Beyond Our Borders Initiative. The FDA Beyond Our Borders Initiative is a multi-pronged approach to promote and verify compliance of imported food, cosmetics, and medical products with FDA requirements. This Initiative includes increased FDA presence in China, increased FDA inspections, greater sharing and use of foreign competent authority inspection reports and other information, use of third party certification, and increased capacity building with countries that have less developed regulatory systems to ensure product safety.

Foreign Presence. China is one of the largest exporters of drug products for the U.S. market. Recently, FDA and HHS leadership, the Department of State, and the U.S. Ambassador to China committed to establishing an FDA office in China this year. On March 8, 2008, the Department of State approved FDA to place 13 total staff in China (eight FDA personnel and five Foreign Nationals). This staff will be responsible for building closer working relationships with our Chinese counterparts, carrying out inspections, and working with Chinese inspectors to provide training. FDA is in the process of making the necessary arrangements and preparing to hire staff. This effort builds on two recently-signed Memoranda of Agreements (MOA) with two Chinese FDA counterpart agencies that facilitate broader access to Chinese production facilities on an expedited basis. This is a significant step toward ensuring the safety and efficacy of medical products produced for the U.S. market.

FDA’s efforts will build stronger cooperative relationships with counterpart agencies in China, enhance technical cooperation with these agencies, and foster the flow of information between regulatory systems. Having an overseas presence in China will improve our ability to inspect facilities in China and, very importantly, foster greater interactions between FDA staff and Chinese manufacturers to help ensure that products shipped to the U.S. meet FDA standards for safety and manufacturing quality. In addition, FDA is working to establish beneficial collaborations with India, another large exporter of drug products to the U.S.


Well, the Heparin Catastrophe demonstrates how flawed the FDA’s approach has been. Eight American inspectors for all of China? The goal is to increase inspections from 300 to 500? That is like having 500 auditors for the entire IRS. And I wonder how many of those eight people will speak Chinese?

The Congressional hearings told about the horrors of Chinese drug facilities, just in terms of basic things like cleanliness, not even to mention sterility. Hopefully, massive increases in inspections will at least address those concerns. What good is it for doctors to wash their hands if the drugs they give aren’t sterile?

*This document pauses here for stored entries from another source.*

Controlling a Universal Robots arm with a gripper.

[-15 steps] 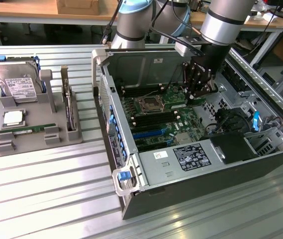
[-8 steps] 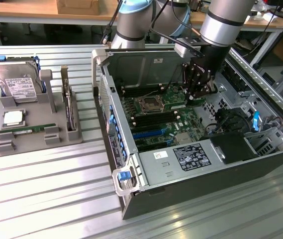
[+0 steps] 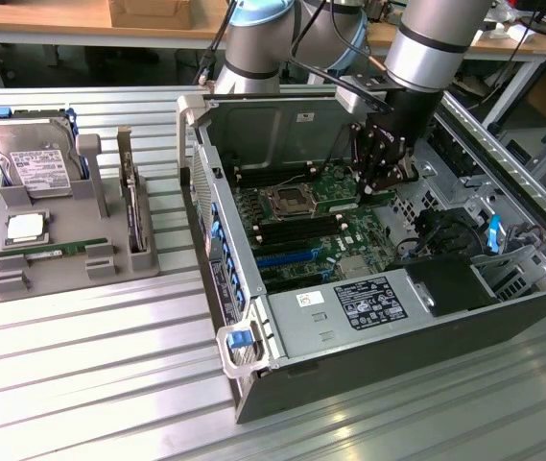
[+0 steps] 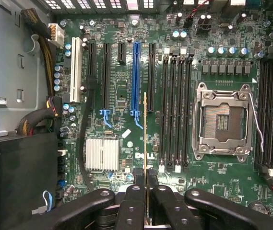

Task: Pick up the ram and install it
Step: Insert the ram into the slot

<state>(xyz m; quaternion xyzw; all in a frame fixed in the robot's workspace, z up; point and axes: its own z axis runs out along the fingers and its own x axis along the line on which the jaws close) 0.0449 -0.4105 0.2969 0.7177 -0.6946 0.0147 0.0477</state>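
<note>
While hand (image 4: 146, 184) pinches ram (image 4: 146, 139) edge-on mid-frame | step: seating | advice: align with DIMM slot (image 4: 165, 110), press evenly.

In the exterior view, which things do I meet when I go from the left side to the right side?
Hard drive standing in the grey tray → spare ram stick lying in that tray → open computer case → empty processor socket → gripper, its jaws shut on the ram → black power supply.
</note>
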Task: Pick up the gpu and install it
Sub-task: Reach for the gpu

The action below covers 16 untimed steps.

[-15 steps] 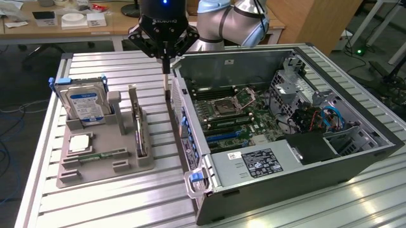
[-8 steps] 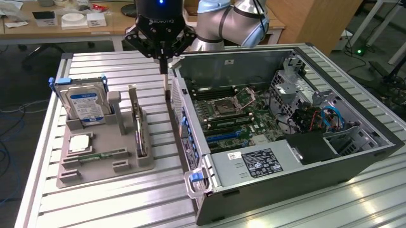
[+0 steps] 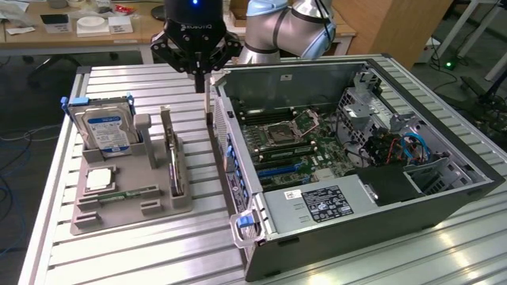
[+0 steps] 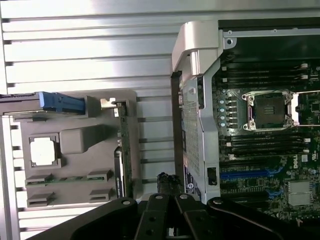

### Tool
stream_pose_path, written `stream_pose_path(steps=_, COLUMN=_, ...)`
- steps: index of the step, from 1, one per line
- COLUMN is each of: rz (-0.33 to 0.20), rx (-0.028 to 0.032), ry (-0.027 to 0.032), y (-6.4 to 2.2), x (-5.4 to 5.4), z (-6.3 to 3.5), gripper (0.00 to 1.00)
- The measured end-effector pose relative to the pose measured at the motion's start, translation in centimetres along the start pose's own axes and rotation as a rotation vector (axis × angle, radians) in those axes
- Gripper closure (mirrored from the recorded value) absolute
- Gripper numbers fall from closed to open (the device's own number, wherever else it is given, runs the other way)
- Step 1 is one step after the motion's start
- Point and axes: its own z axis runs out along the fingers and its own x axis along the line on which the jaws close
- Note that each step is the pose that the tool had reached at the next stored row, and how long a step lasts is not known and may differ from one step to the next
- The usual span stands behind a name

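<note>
While the pincer (image 3: 198, 80) hangs shut & empty over the table (image 3: 119, 255) by the PC case's (image 3: 372, 217) rear corner, the gpu (image 3: 170, 151) stands on edge in the gray holder (image 3: 119, 217), well apart.

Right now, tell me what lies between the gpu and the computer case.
A strip of bare slatted table separates the gpu from the case, plain in the exterior view.

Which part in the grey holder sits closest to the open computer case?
The gpu, standing on edge on the holder side facing the computer case; the hard drive, CPU and memory stick sit farther away.
</note>
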Motion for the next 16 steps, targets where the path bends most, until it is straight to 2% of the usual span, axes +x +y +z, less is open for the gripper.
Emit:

But the biggest problem the FDA faces is purity. While that sounds like the same thing, I refer to the sterility issue as assuring that bacteria or viruses don’t contaminate drugs. By purity, I mean that the drugs are diluted by a substance that is put in there to dilute the drug, by using cutting agents that are being cleverly disguised to look like the real thing, such as with OSCS and Heparin. The problem with the cutting agents that are disguised to look like the real thing is that these compounds are not innocuous like sugar,. They are in fact complex organic compounds that may have very complex and poorly understood consequences.

But just imagine that the cutting agent was as innocuous as sugar. Well, that would be fine if you weren’t giving it to a diabetic. The problem with any cutting agent is you don’t know who will be hypersensitive to it. The FDA can impose all of the stringent trial and research requirements it wants before approving a drug, but if what is actually sold under that label, isn’t pure, it is a disaster.

You are not going to catch clever counterfeiters with inspections. This type of misconduct can only be detected by rigorous and ever more vigilant testing for purity. It may never be practical to catch each new and progressively more clever attempt to dilute the purity of drugs. Which is why we should not allow any drug to be imported. But if that is too protectionist for the free marketers, and our global trading partners, then at a minimum we must ban the importation of drugs used for intravenous or other sterile administration.

As all Baxter does, according to its Chairman Robert Parkinson is, “manufacture products that are injected or infused or inhaled by patients who need them to stay alive,” Baxter should never have imported any part of what it sells. Baxter should begin its reparations for poisoning Americans by leading the U.S. drug industry towards this type of protectionism – protecting the American patient.
Attorney Gordon Johnson
Chair Traumatic Brain Injury Litigation Group, American Association of Justice
g@gordonjohnson.com :: 800-992-9447 :: Attorney Gordon S. Johnson, Jr.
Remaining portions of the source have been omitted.